### INSTRUCTIONS TO FOLLOW
In the entries below, find the line with "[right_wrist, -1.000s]" and transcribe it and every line after it exactly, through the last line, without pictures.

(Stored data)
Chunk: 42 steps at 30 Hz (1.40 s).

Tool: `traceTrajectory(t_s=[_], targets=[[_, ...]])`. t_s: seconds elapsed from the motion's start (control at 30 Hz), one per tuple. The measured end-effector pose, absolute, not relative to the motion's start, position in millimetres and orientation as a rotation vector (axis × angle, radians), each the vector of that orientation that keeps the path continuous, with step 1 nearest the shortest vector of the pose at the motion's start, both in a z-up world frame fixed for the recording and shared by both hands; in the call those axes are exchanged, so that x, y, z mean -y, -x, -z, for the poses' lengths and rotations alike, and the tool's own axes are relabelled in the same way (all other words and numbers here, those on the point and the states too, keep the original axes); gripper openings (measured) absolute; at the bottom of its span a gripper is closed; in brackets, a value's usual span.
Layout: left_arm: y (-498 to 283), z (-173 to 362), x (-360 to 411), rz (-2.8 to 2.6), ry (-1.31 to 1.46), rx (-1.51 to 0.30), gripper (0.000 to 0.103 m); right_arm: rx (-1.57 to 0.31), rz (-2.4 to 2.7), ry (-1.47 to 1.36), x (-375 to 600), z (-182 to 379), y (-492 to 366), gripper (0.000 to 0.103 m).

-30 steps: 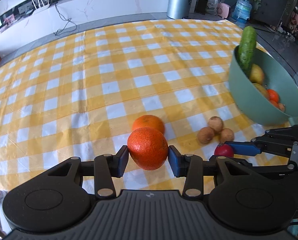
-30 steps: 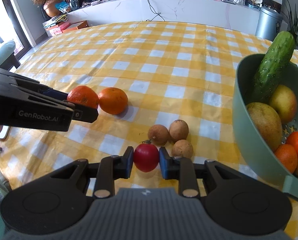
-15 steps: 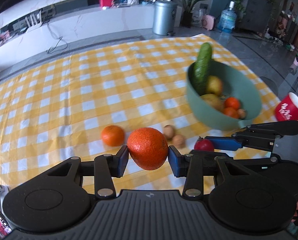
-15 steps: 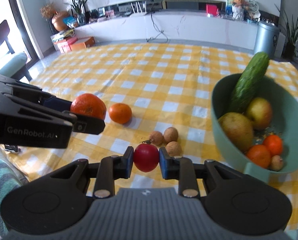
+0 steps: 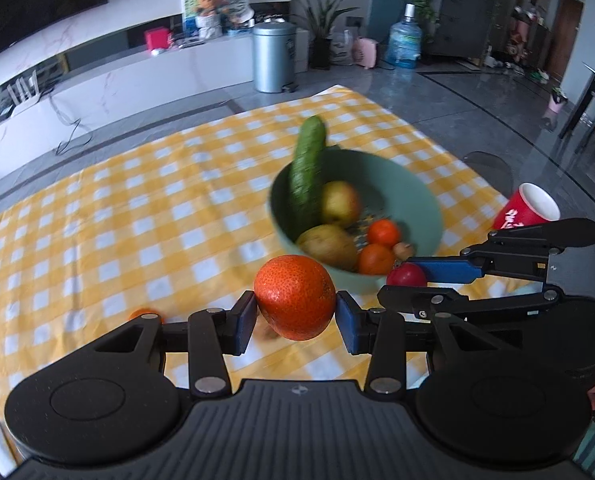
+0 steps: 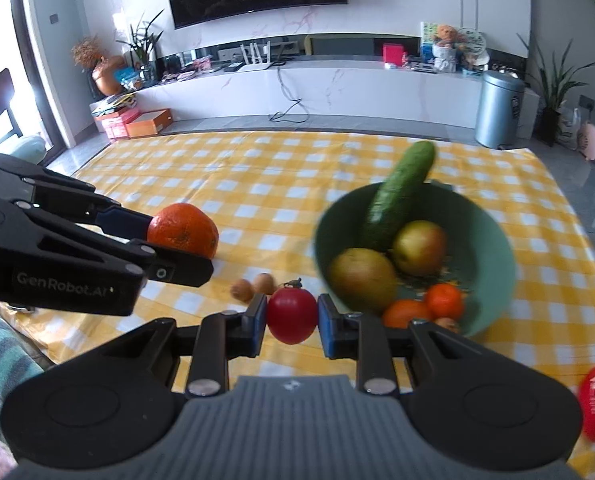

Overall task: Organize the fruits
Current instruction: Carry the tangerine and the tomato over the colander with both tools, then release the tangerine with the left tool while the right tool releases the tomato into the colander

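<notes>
Both fruits have risen off the worktop (image 6: pixel 257 184) toward my green bowl (image 5: pixel 425 216) of cucumber (image 5: pixel 307 168), pears and tangerines: left gripper (image 5: pixel 296 317) clamps the orange (image 5: pixel 295 302), right gripper (image 6: pixel 291 322) the tomato (image 6: pixel 292 314).

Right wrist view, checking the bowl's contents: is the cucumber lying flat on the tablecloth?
No, the cucumber stands tilted inside the green bowl, its tip above the rim.

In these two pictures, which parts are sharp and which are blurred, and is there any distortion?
Left wrist view: the held orange and the left gripper are sharp; the green bowl and the cucumber are smeared by motion. Right wrist view: the red fruit is sharp and the bowl is blurred. Both views bend straight lines at the edges.
</notes>
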State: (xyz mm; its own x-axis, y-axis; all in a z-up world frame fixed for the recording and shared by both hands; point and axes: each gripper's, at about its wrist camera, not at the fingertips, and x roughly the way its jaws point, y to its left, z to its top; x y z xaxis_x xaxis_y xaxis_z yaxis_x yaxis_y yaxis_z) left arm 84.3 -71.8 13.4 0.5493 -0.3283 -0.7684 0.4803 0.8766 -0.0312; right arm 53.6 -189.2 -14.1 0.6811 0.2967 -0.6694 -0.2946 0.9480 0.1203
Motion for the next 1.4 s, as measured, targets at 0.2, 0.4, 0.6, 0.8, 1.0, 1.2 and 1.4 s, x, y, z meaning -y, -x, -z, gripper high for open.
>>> traceTrajectory(t_s=[0.2, 0.4, 0.6, 0.8, 1.0, 1.2, 1.4], targets=[[-90, -11, 101, 0.530, -0.191, -0.871, 0.048, -0.737, -0.278, -0.016, 224, 11, -57, 0.024], [-100, -12, 122, 0.576, -0.191, -0.855, 0.048, -0.724, -0.234, -0.010, 249, 9, -67, 0.024], [-122, -5, 135, 0.607, -0.135, -0.877, 0.048, -0.716, -0.205, 0.002, 267, 8, -82, 0.024], [-145, 11, 145, 0.623, -0.085, -0.932, 0.048, -0.730, -0.198, 0.023, 275, 14, -95, 0.024], [-158, 25, 150, 0.639, -0.043, -0.988, 0.048, -0.754, -0.202, 0.042, 278, 23, -108, 0.024], [-172, 37, 157, 0.649, -0.029, -1.026, 0.048, -0.780, -0.188, 0.061, 281, 33, -116, 0.024], [-182, 46, 160, 0.665, -0.021, -1.052, 0.048, -0.793, -0.191, 0.078, 284, 39, -122, 0.024]])
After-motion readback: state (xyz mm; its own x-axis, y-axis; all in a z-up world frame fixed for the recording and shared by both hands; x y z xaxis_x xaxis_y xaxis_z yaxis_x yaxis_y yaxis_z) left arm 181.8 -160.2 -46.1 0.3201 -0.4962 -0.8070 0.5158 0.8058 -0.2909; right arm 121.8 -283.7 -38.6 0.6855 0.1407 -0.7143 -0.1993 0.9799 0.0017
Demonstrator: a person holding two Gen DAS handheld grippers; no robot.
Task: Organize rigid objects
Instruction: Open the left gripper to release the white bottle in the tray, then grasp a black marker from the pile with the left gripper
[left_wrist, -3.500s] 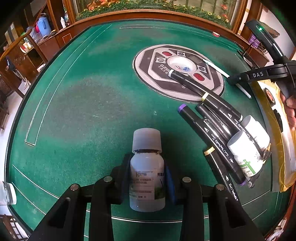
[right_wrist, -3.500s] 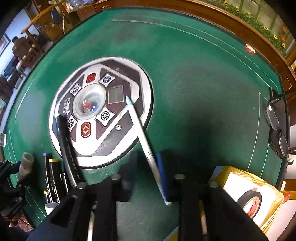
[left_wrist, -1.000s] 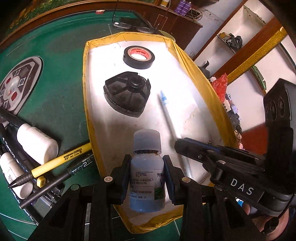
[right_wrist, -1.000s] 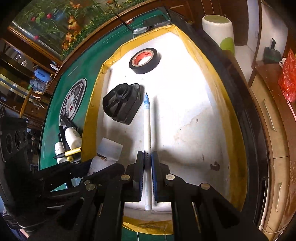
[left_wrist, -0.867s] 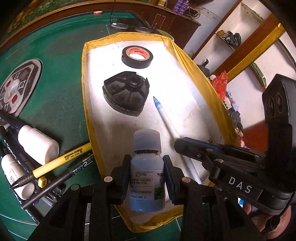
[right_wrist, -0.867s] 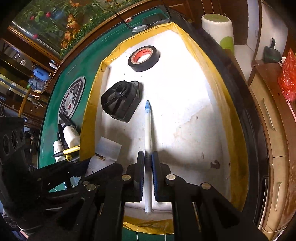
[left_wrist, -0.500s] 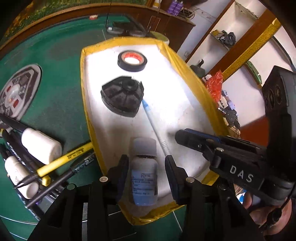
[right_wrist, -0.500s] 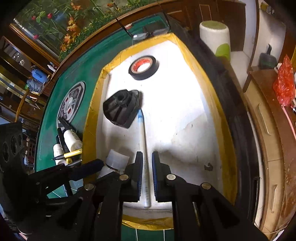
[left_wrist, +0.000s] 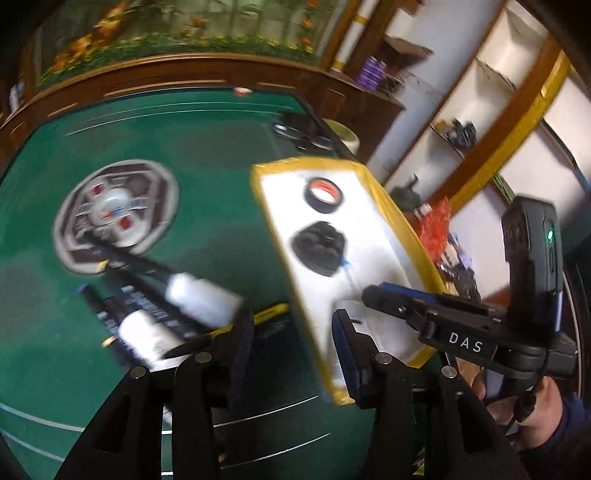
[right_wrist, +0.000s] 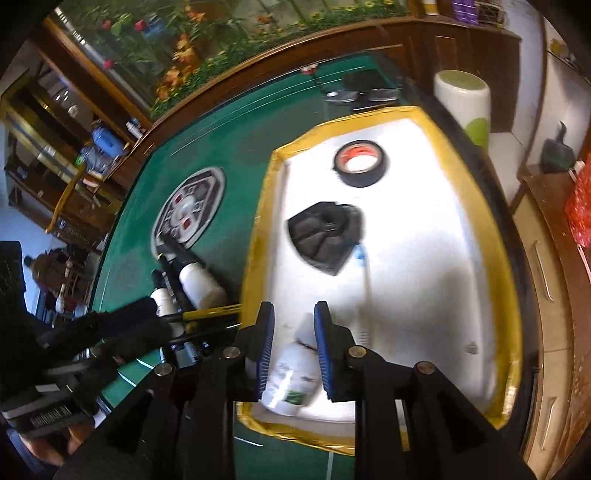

### SOLVED EXERCISE
[right_wrist, -1.000s] 
[left_wrist, -0.867s] 
[right_wrist, -0.867s] 
[left_wrist, -0.500s] 
[right_wrist, -0.500s] 
[left_wrist, +0.000s] 
[right_wrist, +0.000s] 

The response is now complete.